SITTING NEXT DOOR TO BORIS
(A re-post from a couple of years ago. But how fashions come round again! It was prompted by the joker who approached Theresa May at the rostrum of the Tory Party Conference to give her a P45, claiming Boris had sent her. How Boris must "love it when a plan comes together"!)
Cammie called George when he got the word
He said “ I suppose you’ve heard about Boris?”

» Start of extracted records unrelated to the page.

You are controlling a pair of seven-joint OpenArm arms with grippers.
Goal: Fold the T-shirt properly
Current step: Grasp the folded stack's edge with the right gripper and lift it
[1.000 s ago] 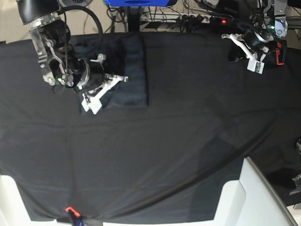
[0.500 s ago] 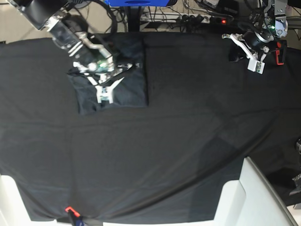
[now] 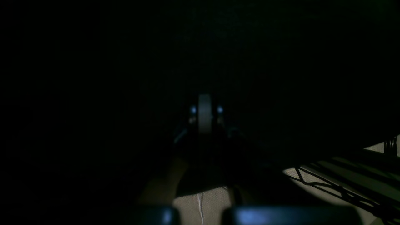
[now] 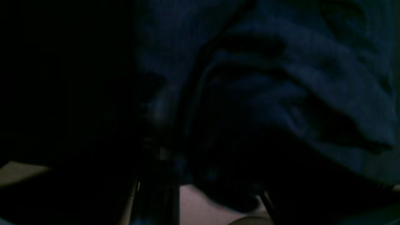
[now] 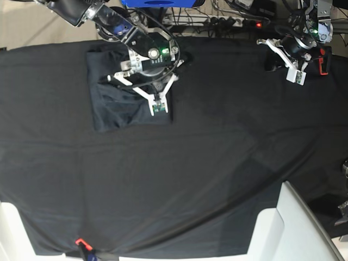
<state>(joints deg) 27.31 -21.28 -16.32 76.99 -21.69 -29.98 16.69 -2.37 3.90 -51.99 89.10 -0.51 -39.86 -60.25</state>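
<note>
The T-shirt [image 5: 117,111] lies folded into a rough rectangle at the back left of the black table cloth [image 5: 206,163], with wrinkles across its left half. My right gripper [image 5: 158,106] hovers over the shirt's right half, pointing toward the front. Its white finger links spread in a V, but the tips are too small to judge. The right wrist view shows only bunched dark fabric of the T-shirt [image 4: 312,78] close up. My left gripper [image 5: 294,73] sits shut and empty at the back right. In the dark left wrist view its closed fingers [image 3: 204,112] show faintly.
A white angled object [image 5: 288,223] stands at the front right, and another white surface [image 5: 11,234] at the front left. A red clip [image 5: 80,242] marks the front edge. Cables and a power strip [image 5: 228,22] run behind the table.
My right arm has swung from the shirt's left side across to its right half. The shirt's left part now lies down, wrinkled. The left arm has not moved.
</note>
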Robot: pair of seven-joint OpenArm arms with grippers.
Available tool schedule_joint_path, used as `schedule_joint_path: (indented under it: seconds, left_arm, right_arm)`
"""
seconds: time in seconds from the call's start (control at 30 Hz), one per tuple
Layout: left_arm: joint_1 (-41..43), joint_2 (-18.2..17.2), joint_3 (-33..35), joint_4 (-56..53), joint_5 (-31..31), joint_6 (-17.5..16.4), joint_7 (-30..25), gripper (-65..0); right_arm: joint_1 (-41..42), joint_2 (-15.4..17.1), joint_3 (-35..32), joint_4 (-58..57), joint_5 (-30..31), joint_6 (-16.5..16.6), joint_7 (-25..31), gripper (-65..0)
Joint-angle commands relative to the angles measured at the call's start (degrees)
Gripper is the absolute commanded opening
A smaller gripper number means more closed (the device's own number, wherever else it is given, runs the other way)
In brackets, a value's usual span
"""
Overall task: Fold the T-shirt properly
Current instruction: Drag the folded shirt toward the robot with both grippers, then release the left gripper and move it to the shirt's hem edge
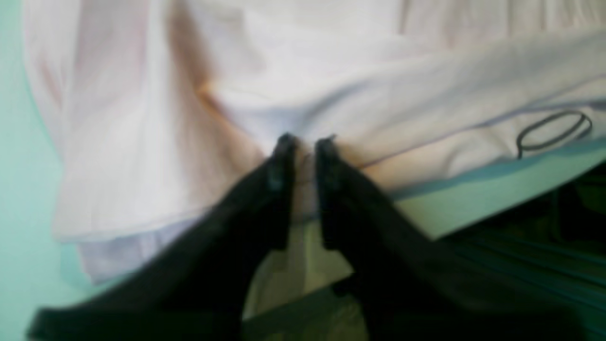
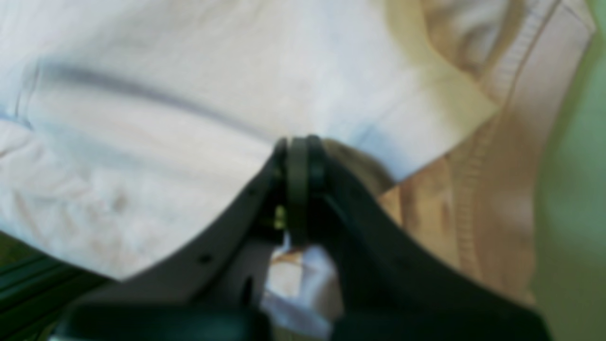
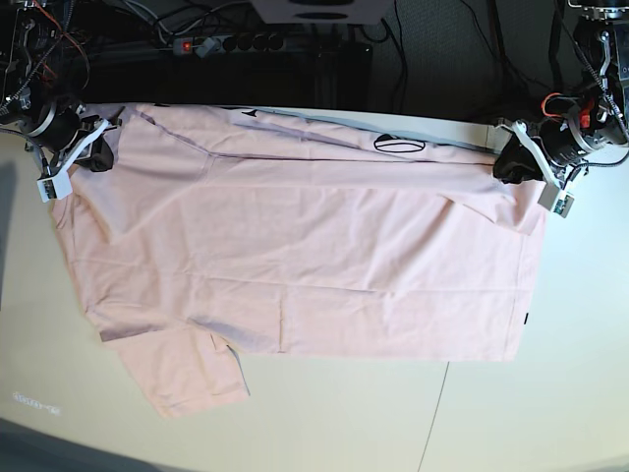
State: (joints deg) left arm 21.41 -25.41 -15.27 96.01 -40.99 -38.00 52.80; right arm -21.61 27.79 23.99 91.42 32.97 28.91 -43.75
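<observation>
Left wrist cam first: I'm looking at the left gripper [image 1: 305,142] with its jaws sitting slightly apart, a sliver of pale pink cloth showing in the gap. The picture's too blurry for me to say whether it's actually pinching that cloth or just hanging over it. This view is also giving me the folded top edge of the T-shirt [image 1: 303,85] right at the desk [image 1: 473,203] edge, plus a black printed oval [image 1: 554,132] off to the right on the fabric.

Right wrist cam: the right gripper [image 2: 298,142] is clamped tight, pads pressed together, with pink fabric bunching up right behind them, so it's gripping the shirt. Only here am I seeing the ribbed stitched hem running down the right side.

Base cam is showing what neither wrist view does: the whole shirt lying spread across the pale desk, plain side up, folded over along the far edge, one short sleeve [image 3: 187,379] sticking out at the near left. The right gripper [image 3: 96,152] is sitting at the far left corner, the left gripper [image 3: 513,165] at the far right corner. A power strip [image 3: 231,43] is lying beyond the desk.
</observation>
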Motion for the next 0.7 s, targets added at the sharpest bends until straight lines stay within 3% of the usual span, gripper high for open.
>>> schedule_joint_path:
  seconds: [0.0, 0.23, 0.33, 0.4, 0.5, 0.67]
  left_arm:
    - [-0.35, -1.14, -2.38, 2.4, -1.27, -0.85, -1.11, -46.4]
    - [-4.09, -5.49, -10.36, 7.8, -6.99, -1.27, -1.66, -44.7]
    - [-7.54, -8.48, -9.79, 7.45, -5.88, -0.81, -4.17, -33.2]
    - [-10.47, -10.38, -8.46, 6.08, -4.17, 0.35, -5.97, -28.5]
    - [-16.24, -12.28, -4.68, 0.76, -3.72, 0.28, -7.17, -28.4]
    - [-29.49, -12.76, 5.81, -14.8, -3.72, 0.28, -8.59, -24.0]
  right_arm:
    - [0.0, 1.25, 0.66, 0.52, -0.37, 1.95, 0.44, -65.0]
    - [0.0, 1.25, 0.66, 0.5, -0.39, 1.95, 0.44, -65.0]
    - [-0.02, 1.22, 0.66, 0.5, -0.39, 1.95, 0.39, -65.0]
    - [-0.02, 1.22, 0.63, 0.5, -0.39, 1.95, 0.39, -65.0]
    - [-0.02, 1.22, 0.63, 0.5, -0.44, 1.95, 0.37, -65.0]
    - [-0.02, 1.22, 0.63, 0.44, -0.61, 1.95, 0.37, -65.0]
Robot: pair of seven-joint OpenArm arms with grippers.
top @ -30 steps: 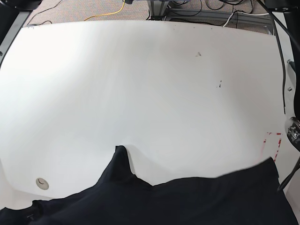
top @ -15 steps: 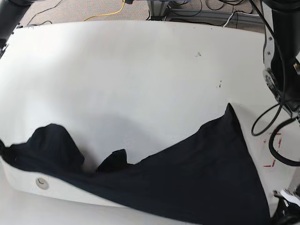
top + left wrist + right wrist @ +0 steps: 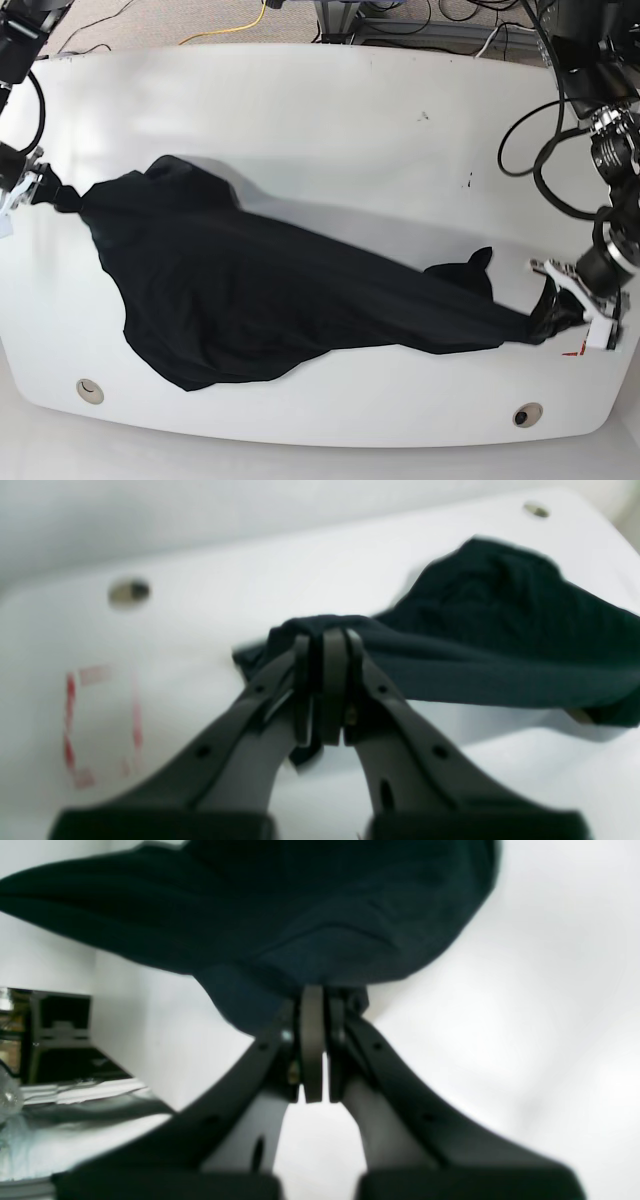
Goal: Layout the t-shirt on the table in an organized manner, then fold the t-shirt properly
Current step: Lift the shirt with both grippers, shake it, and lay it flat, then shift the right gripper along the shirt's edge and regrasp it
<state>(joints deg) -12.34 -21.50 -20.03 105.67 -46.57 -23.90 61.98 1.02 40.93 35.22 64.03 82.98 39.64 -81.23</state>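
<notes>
The black t-shirt [image 3: 260,290] lies stretched in a long diagonal band across the white table [image 3: 330,130], from mid left to lower right. My right gripper [image 3: 52,190] is shut on a bunched corner of it at the table's left edge; the right wrist view shows the gripper [image 3: 320,995] pinching the t-shirt's [image 3: 325,915] fabric. My left gripper [image 3: 545,312] is shut on the opposite end near the right front. In the left wrist view the gripper [image 3: 325,640] clamps a fold of the t-shirt [image 3: 500,630]. The cloth bulges and wrinkles in the middle.
Two round grommet holes [image 3: 90,390] [image 3: 526,413] sit near the table's front edge. A red tape outline [image 3: 100,720] is on the table beside my left gripper. Cables [image 3: 540,150] hang from the arm on the right. Carpet and wires lie beyond the far edge.
The t-shirt has come up from the near edge onto the table. Both grippers have carried its ends farther onto the table, and it now lies drawn out between them.
</notes>
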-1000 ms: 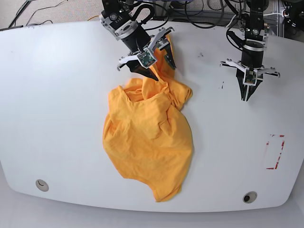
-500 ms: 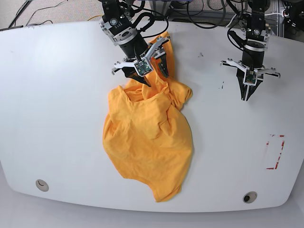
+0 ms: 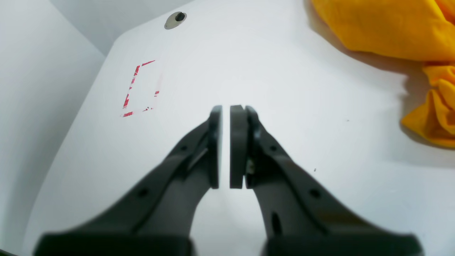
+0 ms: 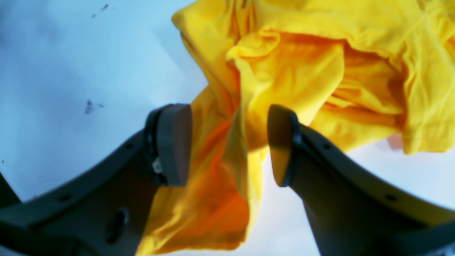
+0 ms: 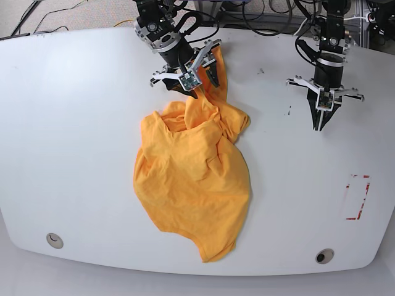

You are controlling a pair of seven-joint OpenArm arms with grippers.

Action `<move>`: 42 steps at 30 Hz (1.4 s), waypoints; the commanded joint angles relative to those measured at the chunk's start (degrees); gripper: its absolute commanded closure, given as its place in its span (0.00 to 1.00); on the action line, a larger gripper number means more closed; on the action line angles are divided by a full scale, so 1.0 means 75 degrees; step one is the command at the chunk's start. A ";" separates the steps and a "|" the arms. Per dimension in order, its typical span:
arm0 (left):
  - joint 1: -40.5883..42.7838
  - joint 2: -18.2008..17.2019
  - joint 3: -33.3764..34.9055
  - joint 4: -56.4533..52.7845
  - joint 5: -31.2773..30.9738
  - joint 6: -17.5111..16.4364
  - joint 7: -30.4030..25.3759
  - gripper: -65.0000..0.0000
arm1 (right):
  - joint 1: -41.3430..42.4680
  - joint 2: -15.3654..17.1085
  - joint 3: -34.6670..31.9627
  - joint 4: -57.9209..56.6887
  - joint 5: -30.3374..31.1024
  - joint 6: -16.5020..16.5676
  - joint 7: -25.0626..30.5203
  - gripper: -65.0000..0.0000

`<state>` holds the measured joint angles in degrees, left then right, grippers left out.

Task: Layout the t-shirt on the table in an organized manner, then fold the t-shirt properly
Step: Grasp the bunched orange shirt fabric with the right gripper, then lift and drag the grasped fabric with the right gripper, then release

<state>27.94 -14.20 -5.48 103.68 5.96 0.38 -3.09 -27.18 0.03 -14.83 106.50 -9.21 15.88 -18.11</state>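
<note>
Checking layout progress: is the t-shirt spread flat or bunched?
Bunched. The t-shirt lies crumpled on the table, folds piled near its top end.

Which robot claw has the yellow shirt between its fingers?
The right claw, at the orange-yellow cotton t-shirt; cloth hangs between its open fingers. The left claw is shut over the bare white table.

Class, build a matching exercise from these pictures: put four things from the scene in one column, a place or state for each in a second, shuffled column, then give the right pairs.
Things:
1. t-shirt
2. left gripper
3. right gripper
4. red-tape rectangle

Places or states:
A. shut, over bare table
B. crumpled in a heap
C. marked near the table's edge
D. fingers apart, cloth between them

Pairs: 1-B, 2-A, 3-D, 4-C
</note>
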 commanded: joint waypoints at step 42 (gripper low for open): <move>-0.0028 -0.0071 -0.0038 0.0154 0.0009 0.0060 -0.0226 0.95 | -0.0731 0.0189 0.0858 0.0939 0.0027 0.0081 0.0228 1.00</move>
<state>27.77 -14.35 -5.50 103.68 5.96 0.38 -3.07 -31.97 1.58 -8.23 112.22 -9.19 16.49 -17.82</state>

George rushed to the telly, put the news on live
He could hardly believe his eyes
There was Treeza with her P45
They weren’t playground friends from the same posh school
They weren’t teenage sweethearts love made into fools
But for several years she’s been sitting next door to Boris.
She took him for a rogue and a lovable fool
A slow-swimming sperm from a small gene pool
For all the time she’d been sitting next door to Boris.
But no, he’s not a bumbler and nor was he thick
His tomfool buffoonery was all a clever trick
While he plotted for the time he’d get called for by the Palace
The clue was always there in his Oxford degree
A scholar of Classics and of History
He could quote Aristotle and Virgil and from Horace
She brought him in the Cabinet – a shock to me and you
As Foreign Office Secretary with Hard Brexit views
Cos she thought his appointment would be his poisoned chalice
She shared his vision of a One Nation state
She thought their fortunes were entwined by Fate
She never saw his hate while she was sitting next door to Boris.
Now she’s found he wasn’t dozy and nor did he lack
Ambition or the two-face gall to stab her in the back
But planned for her sack while she was sitting next door to Boris.